Nelsonville Board to Restore Legion Full Ownership

Also discusses dry hydrant woes, chime complaint, problem trees

By Liz Schevtchuk Armstrong

The Village of Nelsonville plans to soon restore total ownership of Post 275  to the American Legion and void a 1989 agreement that allowed the village to claim the building if post membership dropped below 15 persons.

Nelsonville plans to give up rights to the American Legion site. Photo by L.S. Armstrong

At their monthly meeting on Monday (Aug. 20), Nelsonville Village Board members discussed the transfer of the Cedar Street property,  to be finalized after  the village lawyer signs off on a couple of legal questions. In July, the Village Board unanimously adopted a resolution agreeing to a legion request that the village re-convey the property “for the sum of $10” and authorizing Mayor Tom Corless to complete the deal.
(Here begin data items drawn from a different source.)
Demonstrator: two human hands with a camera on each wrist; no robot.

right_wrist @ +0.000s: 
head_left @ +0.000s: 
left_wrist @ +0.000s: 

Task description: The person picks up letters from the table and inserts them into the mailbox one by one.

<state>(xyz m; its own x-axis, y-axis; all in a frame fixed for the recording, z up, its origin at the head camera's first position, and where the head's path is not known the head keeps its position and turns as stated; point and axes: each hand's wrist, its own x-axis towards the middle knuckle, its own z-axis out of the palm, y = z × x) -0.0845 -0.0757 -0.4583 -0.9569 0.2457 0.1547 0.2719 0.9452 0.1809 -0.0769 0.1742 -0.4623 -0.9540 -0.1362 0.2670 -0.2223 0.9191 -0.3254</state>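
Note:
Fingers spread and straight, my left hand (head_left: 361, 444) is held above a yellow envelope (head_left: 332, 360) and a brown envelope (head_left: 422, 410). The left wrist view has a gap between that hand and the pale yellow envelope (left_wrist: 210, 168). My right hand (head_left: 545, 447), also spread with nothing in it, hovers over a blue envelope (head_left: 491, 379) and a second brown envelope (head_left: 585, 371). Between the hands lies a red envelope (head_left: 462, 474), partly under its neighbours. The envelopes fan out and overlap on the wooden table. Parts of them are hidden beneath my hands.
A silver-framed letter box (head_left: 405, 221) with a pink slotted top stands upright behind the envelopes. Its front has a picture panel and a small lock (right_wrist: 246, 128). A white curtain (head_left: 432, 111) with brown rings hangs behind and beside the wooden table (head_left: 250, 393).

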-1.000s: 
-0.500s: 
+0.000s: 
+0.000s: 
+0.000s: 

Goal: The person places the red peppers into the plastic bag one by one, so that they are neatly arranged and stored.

Corless said that after membership increased in recent years, the military veterans organization, formally American Legion George V. Casey Post 275, sought to rescind the 1989 arrangement. “Since then they’ve grown significantly, and they were looking to get that overturned and put back the other way,” he explained.

Dry hydrant problems

Corless also reported that in a test, the village’s dry fire hydrant near Peekskill Road at Bank Street produced water initially and then failed to drawn an adequate flow. He said the hydrant, dug about 4 feet from the Foundry Brook streambed, was designed to rely on groundwater.

“We thought we had enough,” but in the testing, “it took between 4 and 6 minutes for the fire truck to pump 2,300 gallons out of there, and it was gone and just didn’t come back,” Corless explained. “It’s basically a swimming pool, a very small swimming pool. That’s not cutting it for us. When you’re sucking it out in four minutes, it’s not going to sustain any kind of flow.” To remedy the problem, “we’re going to have to breach into the streambed, so we get a flow going,” he told his fellow board members, Trustees Anthony D. “Ande” Merante and William Duncan.

A ringing controversy

The board heard from Village Clerk Pauline Minners about ongoing differences between Anita Desai, a Parsonage Street resident, and the Church on the Hill, otherwise known as the Cold Spring Baptist Church, located around the corner from her on Main Street. In a series of letters to the church, passed along to the Nelsonville board, Desai objects to the church’s daily steeple chimes, which strike hourly from 9 a.m. to 9 p.m. and play music at 12 noon and 3 and 6 p.m.  The steeple is in Nelsonville; Desai’s home is just across the village boundary in Cold Spring.

Chimes from the Baptist Church, or Church on the Hill, annoy a neighbor. Photo by L.S. Armstrong

“It is unfortunate that I have to write to you once again regarding the bells played at your church, their frequency and decibel level. You had assured me the sound would be reduced; instead it has increased exponentially,” Desai wrote in an Aug. 10 letter to the Rev. Tim Greco, the church’s pastor. “I would not have thought that striking every hour for 12 hours and playing tunes three times a day, seven days a week, would be acceptable to anyone. Certainly no other church in our village performs this routine. Nor did the Baptist Church in previous years.”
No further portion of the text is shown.